▶ _Task item_
Set down, please, exactly the lines below that run from the line with "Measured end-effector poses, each" to the line with "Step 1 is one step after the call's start", both lines included.

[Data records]

■ ■ ■ ■ ■ ■ ■

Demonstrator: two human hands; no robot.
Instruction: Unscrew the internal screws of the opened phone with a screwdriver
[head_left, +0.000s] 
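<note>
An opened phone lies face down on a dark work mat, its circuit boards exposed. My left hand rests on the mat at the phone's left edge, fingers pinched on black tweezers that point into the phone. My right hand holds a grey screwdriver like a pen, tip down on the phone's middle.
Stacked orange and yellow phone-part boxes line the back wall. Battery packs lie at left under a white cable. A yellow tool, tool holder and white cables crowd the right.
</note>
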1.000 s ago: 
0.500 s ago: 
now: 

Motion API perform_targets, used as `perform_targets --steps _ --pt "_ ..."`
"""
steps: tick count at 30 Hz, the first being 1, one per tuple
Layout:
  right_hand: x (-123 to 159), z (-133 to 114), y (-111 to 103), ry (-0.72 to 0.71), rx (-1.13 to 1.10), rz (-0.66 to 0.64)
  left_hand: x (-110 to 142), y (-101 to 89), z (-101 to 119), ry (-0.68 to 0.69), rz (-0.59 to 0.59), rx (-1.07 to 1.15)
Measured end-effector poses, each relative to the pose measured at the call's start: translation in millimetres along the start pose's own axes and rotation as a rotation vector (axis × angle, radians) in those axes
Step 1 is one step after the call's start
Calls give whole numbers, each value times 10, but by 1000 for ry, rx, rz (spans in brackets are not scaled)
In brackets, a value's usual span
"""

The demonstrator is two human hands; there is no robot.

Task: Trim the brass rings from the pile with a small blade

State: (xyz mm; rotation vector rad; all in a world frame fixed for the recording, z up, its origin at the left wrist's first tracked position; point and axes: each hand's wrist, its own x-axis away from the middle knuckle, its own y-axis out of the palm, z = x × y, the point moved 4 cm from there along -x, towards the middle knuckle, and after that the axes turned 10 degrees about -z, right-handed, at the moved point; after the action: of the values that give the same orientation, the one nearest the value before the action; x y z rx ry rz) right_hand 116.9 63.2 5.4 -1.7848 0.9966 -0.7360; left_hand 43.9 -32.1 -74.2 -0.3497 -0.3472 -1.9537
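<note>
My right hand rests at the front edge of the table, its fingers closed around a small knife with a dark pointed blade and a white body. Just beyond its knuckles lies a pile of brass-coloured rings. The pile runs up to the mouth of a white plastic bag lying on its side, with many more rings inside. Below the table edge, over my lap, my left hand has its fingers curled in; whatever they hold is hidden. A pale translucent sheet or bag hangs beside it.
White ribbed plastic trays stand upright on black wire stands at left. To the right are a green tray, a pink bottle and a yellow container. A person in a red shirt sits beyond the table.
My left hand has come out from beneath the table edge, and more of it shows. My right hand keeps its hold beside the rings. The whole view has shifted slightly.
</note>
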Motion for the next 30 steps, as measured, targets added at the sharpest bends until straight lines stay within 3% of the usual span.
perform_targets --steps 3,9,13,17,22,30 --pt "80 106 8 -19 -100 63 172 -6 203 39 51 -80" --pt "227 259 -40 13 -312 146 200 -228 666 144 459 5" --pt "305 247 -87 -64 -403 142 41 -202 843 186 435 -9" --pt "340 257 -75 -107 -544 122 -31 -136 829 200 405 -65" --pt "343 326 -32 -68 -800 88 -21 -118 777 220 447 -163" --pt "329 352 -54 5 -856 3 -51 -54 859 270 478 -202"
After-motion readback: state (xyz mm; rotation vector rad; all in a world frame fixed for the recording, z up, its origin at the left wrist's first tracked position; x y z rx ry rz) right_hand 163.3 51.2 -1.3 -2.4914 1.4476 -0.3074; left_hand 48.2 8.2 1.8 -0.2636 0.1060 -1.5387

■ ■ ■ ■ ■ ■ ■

▶ _Written answer_
Measured end-effector poses, each relative to the pose measured at the call's start: translation in millimetres along the start pose's own axes and rotation as a rotation vector (axis × angle, radians) in those axes
Step 1 is one step after the call's start

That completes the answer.